“嗷呜!”温霁立马回应。
“真乖!”裴黎面露惊喜,故意扭头对燕淮道,“云舟,把阿霁养在皇宫怎么样?”
燕淮板着脸:“不怎么样。”
“哈哈哈哈咳咳……”裴黎失笑,笑着笑着又不住咳嗽。
他这副身子已经被姜太后的药拖垮了,即使现在拼命滋补也收效甚微。
姜家一直对他虎视眈眈,想推姜太后的亲生子上位。一旦那个六岁小儿登基,姜家必定血清朝堂,与裴家共天下。

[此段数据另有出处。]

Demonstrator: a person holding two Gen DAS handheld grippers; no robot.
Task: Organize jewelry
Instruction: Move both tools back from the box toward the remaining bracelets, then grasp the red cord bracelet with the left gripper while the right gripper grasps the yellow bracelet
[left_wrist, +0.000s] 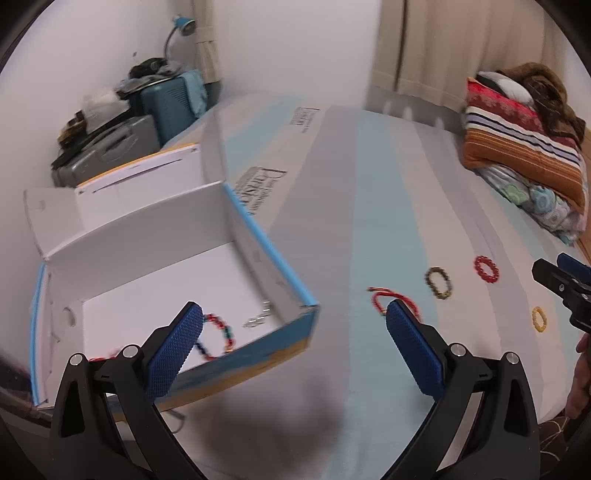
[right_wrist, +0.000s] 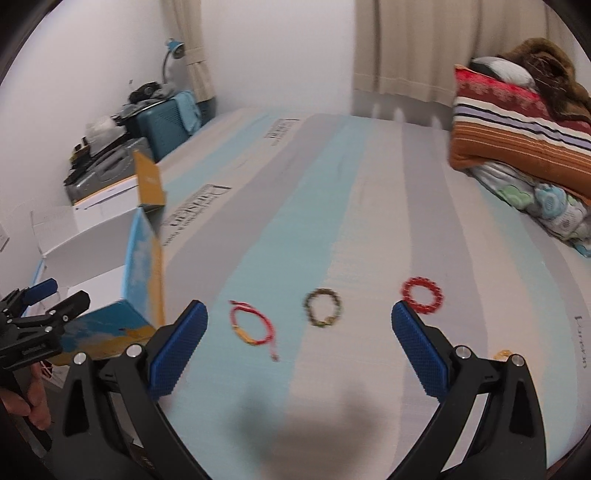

半年前刚登基的裴黎为了钳制姜家势力,只能选择把燕淮推上去。
燕淮便成了新帝手下炙手可热的权臣,更成了姜家眼中钉。
裴黎眼底的情绪翻涌。燕淮到底是自幼与裴黎相识,自然猜出他的想法。
“陛下,臣心甘情愿。”燕淮平静道,“不仅是为了您,更是为了臣的父亲。”
裴黎没接话,自顾自抚摸温霁。
许久,他才笑道:“赵福全,去请个太医给阿霁换药。”
……
太医给温霁换完药,“顺手”也给燕淮重新处理了伤口。
回到御书房的燕淮和裴黎心照不宣,两人对坐棋盘,有一搭没一搭聊天。
“朕准你休沐两天。”
“卷宗没写。”燕淮放下一枚黑子。
“青州还在剿匪,往后推两天也无妨。”
“堆在一起更头疼。”
“……”裴黎看着燕淮认真的神情,承认了天底下真有人不期盼休沐。
“已有学子入京了。”燕淮语气平淡,棋风却是杀伐决断。
“十日后春闱。”裴黎面对不断突围的黑子,不紧不慢地防守,“马上新人入朝,姜家会更坐不住。”
燕淮点点头思考棋局,执子刚要落下,一阵碎裂声响起,燕淮手一抖,黑子落到另一个交叉点。
原本大好的局势顷刻倒塌。
温霁四只爪子周围散落一片片的玉盏碎片,桂花糕也东一块西一块,还有一块叼在温霁的嘴里。
意识到自己闯祸的温霁耳朵成了飞机耳,一脸无辜地看向两人,然后嚼吧嚼吧嘴里的糕点咽了下去。
嗯,好吃。温霁舔了舔嘴边残屑。
裴黎丝毫不在意自己的点心和玉盏。
他“啪”落下一子,气色瞬间变得红润起来,哈哈大笑:“燕云舟!你终于输了!”
说罢,裴黎也不管燕淮的脸色,直接冲温霁招手。
“赵福全,那盘枣泥糕也端来。”
温霁很有眼色地躲进裴黎怀里,一边吃枣泥糕一边偷看燕淮。
偷吃点甜食怎么啦!打碎玉盏又能怎?
燕淮被这俩人气笑。
“愿赌服输。”燕淮抬抬下颌,示意裴黎开口。
裴黎盯着燕淮,但笑不语。
……
街头,入京的学子在官府门口排起了长队。
今年初春的天气变幻莫测,今日是艳阳回暖,明天或许又飘起了雪花。
裴黎几日前便命针工局连夜赶制冬衣。
不仅是担心穷苦学子冻坏了身子,也是为了拉拢人心。
“多谢多谢!”
“陛下能为我们着想,实在是……”
燕淮听着耳边对裴黎的赞美,带温霁到了负责分发的官兵处,一路上不知道吸引了多少目光。
忙着发冬衣的户部侍郎李远也一早看见了雪白的温霁,心里还在感慨是哪户人家公子养的白狐如此滋润。
直到他看见了一身便衣的燕淮。
大理寺卿燕淮?
那个朝堂上出了名的冷面阎王?
李远还依稀记得自己还是个小官时,有个送礼却被燕淮当街扔出府的人气不过,背地里给燕淮使绊子。
最后燕淮把他祖宗八代干的苟且事都翻了出来,家底抄个精光。
他怎么会来这?
李远见燕淮黑着脸,也不知道发生了什么,放下手里的活急忙迎上去。
“燕——”刚说了一个字,就被燕淮冷声打断。
“不必行礼,你们继续。”
李远也不敢再问什么,只得顶着燕淮的威压继续派发冬衣。
燕淮绷着俊脸。
温霁倒不觉得有什么。燕淮伤口肯定需要好好修养,不把他派到这闲散差事上,指不定又忙成什么样。
再说,大理寺里还有阿七阿九呢。
他贴着燕淮周边蹦蹦跳跳踩雪坑,几个胆大的学子见状忍不住去捏他耳朵,温霁也乐得吸收灵力。